Brief: Would you give the data below back exactly as it reads?

Data section:
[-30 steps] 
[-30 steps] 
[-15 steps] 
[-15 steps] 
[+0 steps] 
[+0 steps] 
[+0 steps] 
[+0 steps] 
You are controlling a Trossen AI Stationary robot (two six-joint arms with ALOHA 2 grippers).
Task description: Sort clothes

Exercise response:
[-30 steps] 
[-30 steps] 
[-15 steps] 
[-15 steps] 
[+0 steps] 
[+0 steps] 
[+0 steps] 
[+0 steps] 
You are controlling a Trossen AI Stationary robot (two six-joint arms with ALOHA 2 grippers).
Task description: Sort clothes

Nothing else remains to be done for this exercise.